What you have to do
If a line in the records below contains "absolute", copy that line.
········
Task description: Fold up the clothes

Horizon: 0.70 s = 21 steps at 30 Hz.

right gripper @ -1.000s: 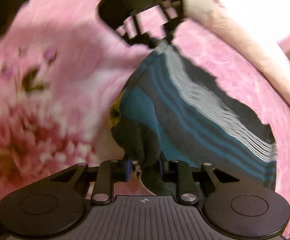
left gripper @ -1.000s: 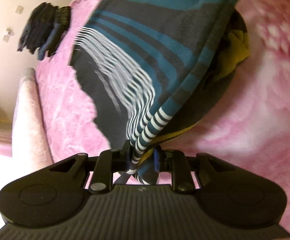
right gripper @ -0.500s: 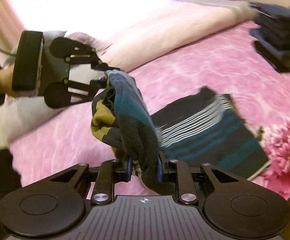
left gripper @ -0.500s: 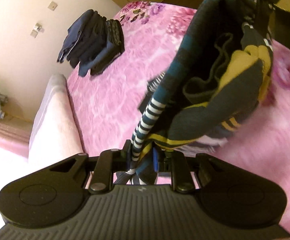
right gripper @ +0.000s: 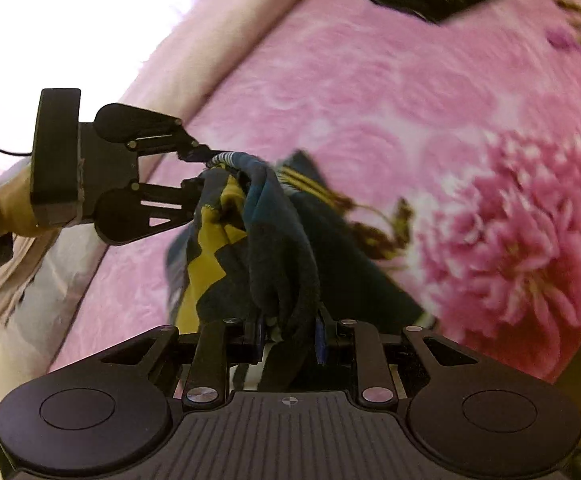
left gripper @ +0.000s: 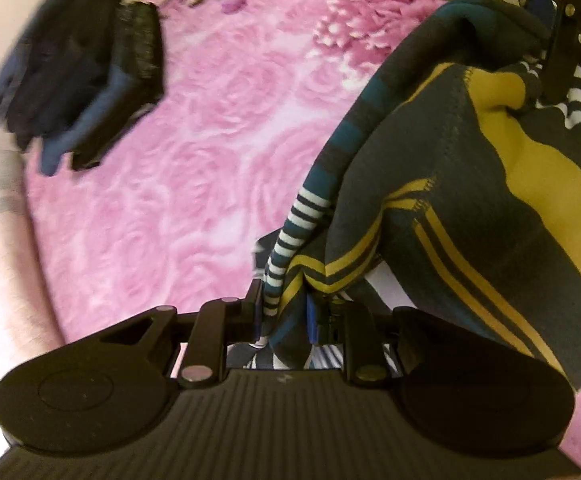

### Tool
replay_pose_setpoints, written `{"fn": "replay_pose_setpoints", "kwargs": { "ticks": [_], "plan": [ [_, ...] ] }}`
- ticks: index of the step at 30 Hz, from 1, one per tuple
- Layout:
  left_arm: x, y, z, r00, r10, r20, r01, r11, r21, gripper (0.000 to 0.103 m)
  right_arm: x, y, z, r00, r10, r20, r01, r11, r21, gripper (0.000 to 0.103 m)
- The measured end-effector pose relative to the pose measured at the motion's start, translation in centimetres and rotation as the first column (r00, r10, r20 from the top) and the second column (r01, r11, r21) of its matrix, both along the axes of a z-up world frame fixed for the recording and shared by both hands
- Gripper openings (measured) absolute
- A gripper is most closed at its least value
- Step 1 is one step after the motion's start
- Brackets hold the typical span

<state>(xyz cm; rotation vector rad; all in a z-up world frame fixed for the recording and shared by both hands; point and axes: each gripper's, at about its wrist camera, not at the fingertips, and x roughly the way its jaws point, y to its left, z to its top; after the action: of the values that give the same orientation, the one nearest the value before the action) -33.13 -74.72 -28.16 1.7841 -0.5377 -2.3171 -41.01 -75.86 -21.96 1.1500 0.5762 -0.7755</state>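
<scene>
Above the pink bedspread [left gripper: 210, 128], both grippers' fingers [left gripper: 255, 312] pinch the striped garment [left gripper: 470, 208].

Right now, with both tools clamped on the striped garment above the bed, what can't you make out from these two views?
- Striped garment: its lower end, hidden in the left wrist view behind the left tool and in the right wrist view behind the right tool.
- Dark folded pile: motion-blurred in the left view, cut by the top edge in the right; item count unclear.
- Garment type: bunched folds hide any sleeves or legs.
- Person's hand: mostly behind the left tool.
</scene>
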Motion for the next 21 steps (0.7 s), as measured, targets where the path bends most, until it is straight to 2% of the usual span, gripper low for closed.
{"fn": "replay_pose_setpoints", "kwargs": {
  "ticks": [2, 5, 6, 8, 11, 13, 16, 19, 21],
  "plan": [
    [-1.0, -0.8, -1.3, 1.000, 0.003, 0.012, -0.003, 1.000, 0.027, 0.021, -1.0, -0.1, -1.6, 0.999, -0.034, 0.007, 0.034, 0.999, 0.042, 0.023],
    [-1.4, -1.9, -1.4, 0.997, 0.074, -0.005, -0.073, 0.996, 0.051, 0.032, -2.0, -0.8, -3.6, 0.995, -0.098, 0.009, 0.097, 0.989, 0.113, 0.024],
    [-1.2, -2.3, -1.1, 0.994, 0.104, -0.016, -0.103, 0.993, 0.058, 0.038, -2.3, -1.0, -4.0, 0.994, -0.113, 0.005, 0.111, 0.985, 0.130, 0.030],
    [0.0, -3.0, 0.1, 0.982, 0.182, -0.042, -0.179, 0.982, 0.059, 0.041, -2.6, -0.9, -3.7, 0.988, -0.137, -0.064, 0.144, 0.984, 0.109, 0.075],
    [1.9, -4.1, 1.9, 0.951, 0.299, -0.082, -0.294, 0.954, 0.064, 0.040, -3.5, -0.4, -2.3, 0.977, -0.176, -0.118, 0.184, 0.981, 0.062, 0.078],
    [3.8, -4.4, 3.2, 0.905, 0.408, -0.120, -0.399, 0.912, 0.091, 0.038, -3.6, 0.0, -0.8, 0.973, -0.189, -0.134, 0.192, 0.981, 0.008, 0.078],
    [6.2, -3.5, 4.6, 0.820, 0.549, -0.163, -0.514, 0.831, 0.213, 0.038, -3.1, 0.4, 1.2, 0.975, -0.187, -0.120, 0.180, 0.981, -0.070, 0.078],
    [7.1, -0.9, 4.3, 0.765, 0.621, -0.169, -0.547, 0.766, 0.337, 0.038, -1.3, 0.4, 2.3, 0.983, -0.163, -0.088, 0.151, 0.980, -0.128, 0.078],
    [7.3, 0.8, 3.8, 0.735, 0.656, -0.169, -0.552, 0.724, 0.413, 0.038, 0.9, 0.0, 2.2, 0.993, -0.081, -0.083, 0.068, 0.986, -0.153, 0.078]
  ]
}}
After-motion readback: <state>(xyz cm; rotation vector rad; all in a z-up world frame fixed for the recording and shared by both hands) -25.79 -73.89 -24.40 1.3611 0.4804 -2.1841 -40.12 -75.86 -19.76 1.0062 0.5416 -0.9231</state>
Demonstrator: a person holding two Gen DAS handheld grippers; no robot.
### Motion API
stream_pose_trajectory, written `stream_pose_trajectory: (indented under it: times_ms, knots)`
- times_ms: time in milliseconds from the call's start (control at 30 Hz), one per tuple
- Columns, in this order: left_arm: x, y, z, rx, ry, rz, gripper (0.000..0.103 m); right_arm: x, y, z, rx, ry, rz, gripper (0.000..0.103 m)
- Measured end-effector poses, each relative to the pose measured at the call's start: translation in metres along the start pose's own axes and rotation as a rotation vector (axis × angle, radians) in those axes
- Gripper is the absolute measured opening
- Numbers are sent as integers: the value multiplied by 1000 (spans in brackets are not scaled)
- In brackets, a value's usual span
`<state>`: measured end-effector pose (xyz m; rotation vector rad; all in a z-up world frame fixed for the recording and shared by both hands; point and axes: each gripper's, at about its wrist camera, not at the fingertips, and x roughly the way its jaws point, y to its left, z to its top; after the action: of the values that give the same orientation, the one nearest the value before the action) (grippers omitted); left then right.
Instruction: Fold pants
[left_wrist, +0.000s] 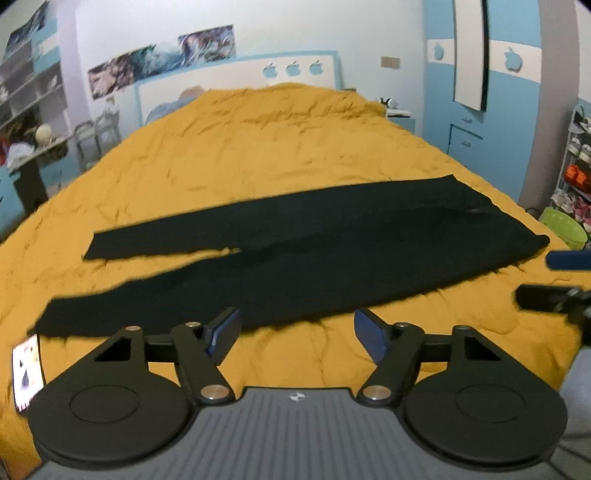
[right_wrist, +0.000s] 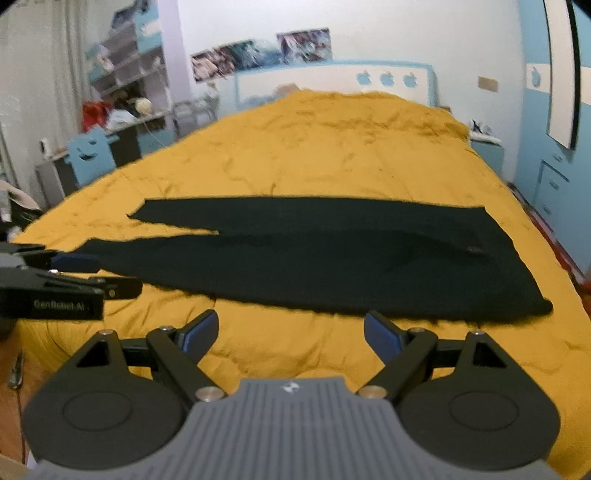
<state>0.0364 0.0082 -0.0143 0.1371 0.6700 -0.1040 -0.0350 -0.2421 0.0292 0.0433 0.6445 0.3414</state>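
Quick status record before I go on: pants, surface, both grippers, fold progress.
pants: black pants flat across the bed, legs split toward the left, waist at right
surface: yellow bedspread
left gripper: open, nothing held, by the near leg
right gripper: open, nothing held, short of the waist end
fold: not yet begun

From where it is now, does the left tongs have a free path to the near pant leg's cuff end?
Probably yes. The left tongs stand open just short of the black pants, with only bare yellow bedspread between. The near leg's cuff lies off to their left, unobstructed.
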Motion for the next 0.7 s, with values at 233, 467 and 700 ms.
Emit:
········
Solved exercise
- Gripper openings (measured) absolute
- Gripper is the absolute measured opening

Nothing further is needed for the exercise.